Apart from a finding of duty, the court considered if there was causation between Ng's purported breach and the losses incurred by Sunny Metal. They found no causation. The court arrived at this conclusion by first differentiating causation and remoteness as two separate legal concepts. Causation as a concept was further differentiated into "causation in fact" and "causation in law", the former being an inquiry of "cause and effect" and the latter being an inquiry of whether a causer of an event should be held legally responsible for their actions. Legal causation may not be found if there is a novus actus interveniens. As for remoteness, the court found that the test for establishing if an effect was sufficiently remote from a cause would be that of reasonable foreseeability.

Considering the present facts, the court noted that the "but for" test of causation would apply in issues of both contract and tort. They found that there was no causation on the "but for" test.

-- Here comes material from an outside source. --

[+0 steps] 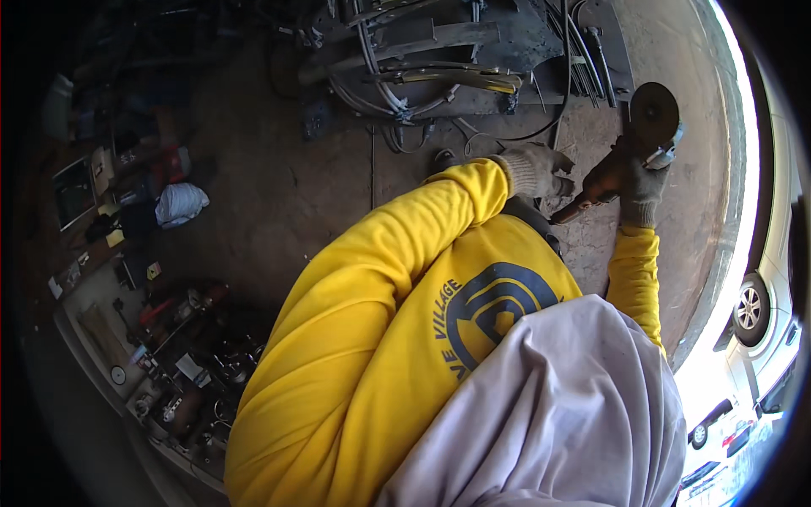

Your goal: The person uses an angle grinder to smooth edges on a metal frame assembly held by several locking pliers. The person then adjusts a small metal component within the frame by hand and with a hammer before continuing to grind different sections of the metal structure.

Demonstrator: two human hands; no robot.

The court also considered whether a reversel of the burden of proof would be appropriate in the present case. The court ruled that whilst "an inference of causation may be drawn even in the absence of affirmative scientific evidence of causation, or where the claimant's evidence of causation is minimal", the present case was not one where the burden of proof could be reversed for "the claimant, defendant, and harm were not indeterminate".

==Significance==
Justice Andrew Phang in the High Court's judgment had attempted to reconcile the competing English cases of Caparo and Anns in the judgment, but V. K. Rajah in the Court of Appeal left the matter open, only for the test to be conclusively decided by Phang in the appeals case of Spandeck v Defence Science and Technology Agency. The High Court judgment was one of Phang's attempts at resolving the test of tortious duty in Singapore, and has remained influential in a number of academic articles, particularly in reference to understanding the Spandeck judgment.

Phang's original judgment, before it was overturned, was noted to have been the first case in which "a design professional employed by a contractor owes a duty of care to the employed under a design-and-build contract and that his duty is owed until the completion of works.